Introduction
The interviewer says: "Design WhatsApp."
You think, "Store messages in a database, send them between users." Sounds manageable.
Then they follow up: "Alice is connected to Server A in Virginia. Bob is connected to Server B in Frankfurt. How does Alice's message reach Bob in under 200ms? What about a group chat with 200 people? How do you show who's online without hammering your database?"
And now you realize this isn't a CRUD app. It's a distributed real-time messaging system with stateful connections, fan-out challenges, and presence tracking.
Here's how to design one that actually holds up in an interview.
Functional Requirements
1. One-on-one messaging
- Users send text messages to each other in real-time
- Messages are delivered instantly when both users are online
- Messages are stored and delivered when the recipient comes back online
- This requires persistent connections because HTTP polling doesn't work at this scale. Use WebSockets.
2. Group chat
- Support groups up to 256 members
- A message sent to a group is delivered to all members
- Server-side fan-out: the client sends one message, the server distributes it to all group members
- Need to track who has received and read each message
3. Online presence (last seen)
- Show whether a user is "Online" or their "Last Seen" timestamp
- Dedicated Presence Service using Redis with TTL-based heartbeats
- When a user's heartbeat stops arriving, their TTL expires and they go "offline"

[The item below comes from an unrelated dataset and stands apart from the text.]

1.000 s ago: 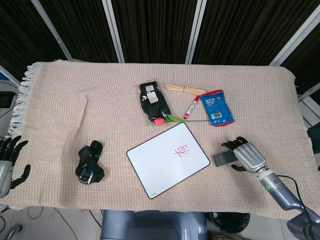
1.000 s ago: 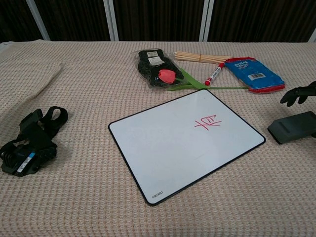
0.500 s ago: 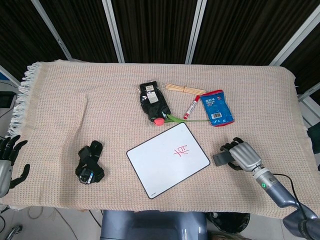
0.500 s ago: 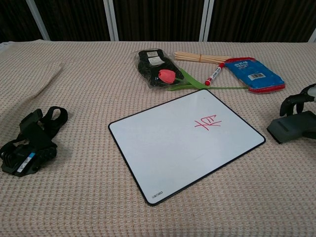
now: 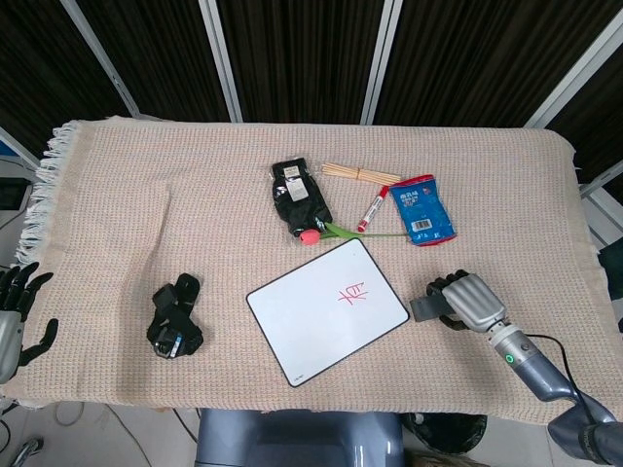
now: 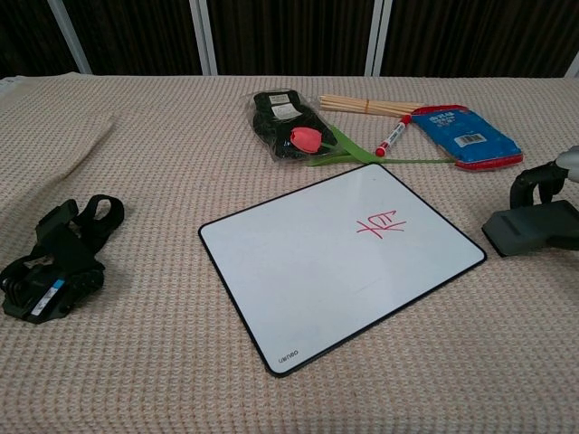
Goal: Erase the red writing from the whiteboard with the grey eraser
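Note:
The whiteboard (image 5: pixel 311 321) lies flat at the table's front centre, tilted, with red writing (image 5: pixel 352 293) near its right corner. The same board (image 6: pixel 298 271) and writing (image 6: pixel 381 223) show in the chest view. Just right of the board lies the grey eraser (image 5: pixel 425 309) on the cloth. My right hand (image 5: pixel 471 303) is curled over it, gripping it. In the chest view the eraser (image 6: pixel 529 229) sits at the right edge with dark fingers (image 6: pixel 532 181) bent down behind it. My left hand (image 5: pixel 18 321) hangs off the table's front left corner, fingers spread, holding nothing.
A black strap bundle (image 5: pixel 175 317) lies left of the board. Behind the board are a black packet (image 5: pixel 300 197), a red tulip (image 5: pixel 311 235), a red marker (image 5: pixel 371 207), wooden sticks (image 5: pixel 360 174) and a blue packet (image 5: pixel 423 209).
My right hand has closed down over the eraser, and the eraser has slid slightly left toward the board. The left hand has barely moved.

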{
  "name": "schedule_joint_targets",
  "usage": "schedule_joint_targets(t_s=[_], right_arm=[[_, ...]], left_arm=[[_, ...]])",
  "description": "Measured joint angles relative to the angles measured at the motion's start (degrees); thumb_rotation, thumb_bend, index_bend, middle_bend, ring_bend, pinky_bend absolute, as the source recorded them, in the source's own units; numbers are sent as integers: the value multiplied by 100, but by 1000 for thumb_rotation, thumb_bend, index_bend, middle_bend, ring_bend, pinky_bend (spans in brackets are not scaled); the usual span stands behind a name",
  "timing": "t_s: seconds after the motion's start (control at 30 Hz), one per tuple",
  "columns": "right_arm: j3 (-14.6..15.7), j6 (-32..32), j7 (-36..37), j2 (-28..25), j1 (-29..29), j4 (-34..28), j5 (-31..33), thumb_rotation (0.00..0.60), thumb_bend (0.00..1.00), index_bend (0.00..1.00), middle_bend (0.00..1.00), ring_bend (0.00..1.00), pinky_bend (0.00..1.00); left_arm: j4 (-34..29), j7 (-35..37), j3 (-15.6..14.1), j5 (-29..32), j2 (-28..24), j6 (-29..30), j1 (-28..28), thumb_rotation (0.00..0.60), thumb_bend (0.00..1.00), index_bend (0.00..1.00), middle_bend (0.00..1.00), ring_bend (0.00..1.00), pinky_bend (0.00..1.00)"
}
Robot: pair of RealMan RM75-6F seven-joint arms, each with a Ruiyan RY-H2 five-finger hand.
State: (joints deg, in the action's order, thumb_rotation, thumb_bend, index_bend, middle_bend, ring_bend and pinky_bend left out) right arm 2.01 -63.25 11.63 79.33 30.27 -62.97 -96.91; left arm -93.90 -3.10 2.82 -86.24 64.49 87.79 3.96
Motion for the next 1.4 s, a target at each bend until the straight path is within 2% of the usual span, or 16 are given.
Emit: schedule_joint_targets(t_s=[0.3,0.53,0.77,1.07,1.4], right_arm=[[-260,516,-358,-276,431,-837,233,600,443,453,466,506,373],[-637,1180,-1051,-137,876,-1280,782,600,438,453,470,509,373],[-985,1621,-1879,452,1249,-1248,1492,600,437,453,469,509,373],[-1257,1803,-2620,1025,1633,-1220,2042,600,437,453,469,508,373],[-1284,1800,-3294,1455,1837,-1123,2479,600,437,461,486,508,373]], left_arm=[[-38,39,11,25,-5,-1,-7,600,383,160,37,0,36],[-61,96,24,64,-28,-30,-4,600,383,161,37,0,36],[-68,108,1,33,-2,-44,-3,600,383,162,37,0,36],[-72,142,30,66,-9,-64,14,600,384,165,37,0,36],[-76,191,47,65,-23,-49,17,600,384,167,37,0,36]])
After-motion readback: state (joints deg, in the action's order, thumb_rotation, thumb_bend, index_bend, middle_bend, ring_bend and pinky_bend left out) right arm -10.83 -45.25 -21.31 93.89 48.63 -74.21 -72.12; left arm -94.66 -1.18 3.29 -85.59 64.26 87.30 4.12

That's the core. A chat application delivers messages in real-time between users, handles offline delivery, and tracks presence.
For a deep dive on WebSockets vs HTTP and how real-time connections work, see WebSockets & Real-Time Communication.
Non-Functional Requirements
Low latency
- Messages must arrive in under 200ms for a conversational experience
- Minimize network hops between sender and receiver
- WebSocket connections eliminate HTTP overhead, with no repeated handshakes
Message ordering
- Messages must appear in the exact order they were sent
- If Alice says "Hi" then "How are you?", they can't arrive in reverse order
- Use monotonically increasing IDs (Snowflake IDs) for correct ordering
- Partition messages by chat/conversation to maintain per-conversation ordering
For more on availability vs consistency trade-offs in distributed systems, see CAP Theorem.
API Design
Chat systems use two transport protocols:
WebSocket Events (Real-time messaging)
Connection: WS /chat/connect?userId={id}&token={authToken}
Response: 101 Switching Protocols
Events:
sendMessage: { chatId, content, timestamp }
receiveMessage: { messageId, chatId, senderId, content, timestamp }
typing: { chatId, userId }
ack: { messageId, status: "delivered" | "read" }
REST API (Chat history)
GET /api/v1/chats/{chatId}/messages?cursor={timestamp}&limit=20
Response:
{
"messages": [
{
"id": "msg-1",
"content": "Hello",
"senderId": "user-1",
"timestamp": "2024-01-01T12:00:00Z",
"status": "read"
}
],
"nextCursor": "2024-01-01T11:00:00Z"
}
Status: 200 OK
Why two protocols?
- WebSockets for live messaging: instant, bidirectional, low overhead
- REST for history: cursor-based pagination, loads old messages when opening a chat
- Real-time messages go through WebSocket; historical messages are fetched via REST
Cursor-based pagination:
- Don't use offset pagination for chat history (inserting new messages shifts offsets)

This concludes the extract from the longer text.